Aim of the task => Every line below that carries the word "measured" needs to be copied.

Data shown =>
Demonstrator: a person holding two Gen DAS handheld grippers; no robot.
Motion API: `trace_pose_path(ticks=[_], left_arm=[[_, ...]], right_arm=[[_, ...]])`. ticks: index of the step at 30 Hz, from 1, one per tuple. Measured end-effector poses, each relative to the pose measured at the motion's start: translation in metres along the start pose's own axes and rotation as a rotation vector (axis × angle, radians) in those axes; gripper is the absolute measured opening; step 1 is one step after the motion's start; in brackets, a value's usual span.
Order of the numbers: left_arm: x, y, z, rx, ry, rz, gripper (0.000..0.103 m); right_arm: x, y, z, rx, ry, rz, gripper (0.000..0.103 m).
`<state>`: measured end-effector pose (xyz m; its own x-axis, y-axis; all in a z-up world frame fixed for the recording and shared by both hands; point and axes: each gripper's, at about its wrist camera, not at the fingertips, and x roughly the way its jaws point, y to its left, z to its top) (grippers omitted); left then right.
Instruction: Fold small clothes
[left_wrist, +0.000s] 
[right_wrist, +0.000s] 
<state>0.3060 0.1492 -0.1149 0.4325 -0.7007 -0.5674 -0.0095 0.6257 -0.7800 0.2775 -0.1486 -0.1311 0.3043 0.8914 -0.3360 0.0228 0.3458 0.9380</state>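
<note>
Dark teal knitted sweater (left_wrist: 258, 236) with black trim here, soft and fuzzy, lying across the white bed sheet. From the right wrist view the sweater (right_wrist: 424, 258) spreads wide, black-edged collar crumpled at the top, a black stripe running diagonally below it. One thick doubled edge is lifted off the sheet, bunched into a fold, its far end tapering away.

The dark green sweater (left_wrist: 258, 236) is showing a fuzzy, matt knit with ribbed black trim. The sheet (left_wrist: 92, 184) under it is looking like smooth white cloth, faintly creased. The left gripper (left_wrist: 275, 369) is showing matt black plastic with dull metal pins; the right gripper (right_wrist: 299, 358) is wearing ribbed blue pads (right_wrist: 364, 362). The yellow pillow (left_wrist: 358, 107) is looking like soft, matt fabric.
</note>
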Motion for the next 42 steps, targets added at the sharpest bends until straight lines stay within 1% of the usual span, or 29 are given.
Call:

Reply to the task =>
Motion API: `trace_pose_path(ticks=[_], left_arm=[[_, ...]], right_arm=[[_, ...]])`. ticks: index of the step at 30 Hz, from 1, one per tuple. Measured end-effector poses, each relative to the pose measured at the motion's start: translation in metres along the start pose's own axes and rotation as a rotation vector (axis × angle, radians) in those axes; gripper is the absolute measured opening; step 1 is one step after the motion's start; in brackets, a value's usual span.
`<state>`: measured end-effector pose (xyz m; its own x-axis, y-axis; all in a z-up world frame fixed for the recording and shared by both hands; point and axes: each gripper's, at about its wrist camera, not at the fingertips, and x roughly the way its jaws point, y to its left, z to its top) (grippers omitted); left then right.

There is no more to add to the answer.